Guillaume Faye contends that modern technology reawakens ancient European myths and integrates mankind more closely with nature through advancements in microphysics and space exploration.
This is the fifteenth part of Guillaume Faye’s essay ‘The New Ideological Challenges’, published in 1988. Also read parts one, two, three, four, five, six, seven, eight, nine, ten, eleven, twelve, thirteen, and fourteen.
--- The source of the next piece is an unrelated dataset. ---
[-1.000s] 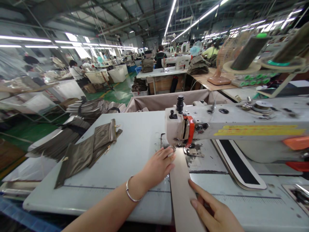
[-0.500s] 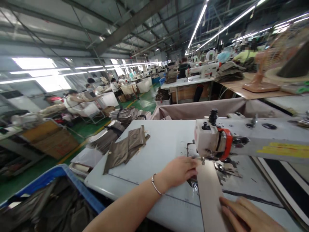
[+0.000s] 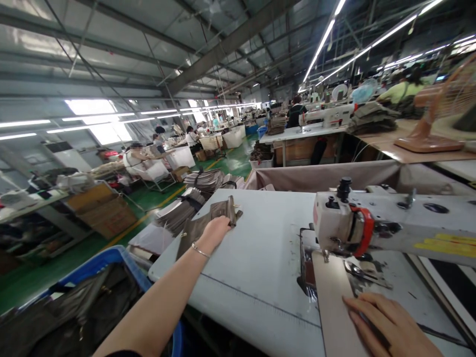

Modern technology harbours mythology and aesthetic mobilisation power to at least the same extent as earlier technology. Michel Maffesoli rightly speaks of the ‘magic of microprocessors’. Aviation, cars, space exploration, computer science, and so on have their ‘fans’, and this fanaticism, a modern version of magical raptures, drives the collective unconscious of deeply rooted European myths. In the depiction of science fiction, the fantastic realism entirely pervaded by hyper-technical ‘marvels’, the mythological elements of old Europe, especially the concept of the empire, are expressed — and this is no coincidence.
Since Jules Verne, the technical object has functioned as the crystallisation of the imaginary and reintroduces a magical mentality: the world of robots, exploratory spaceships, or fighter bombers in space, as well as the current awe of youth at the sight of a Mirage 2000 taking off from the runway, contribute to reawakening a psychological background which dominant ideology and Christianity sought to suppress: the Faustian belief in the adventurous power of man (the myth of the explorer), who, with all his sovereignty, claims the right to perform miracles, i.e. to act against the ‘laws’ of nature (to fly, to free oneself from the earth’s gravity, to dive into the world’s oceans, to postpone death, to realise the synthesis of life, etc.).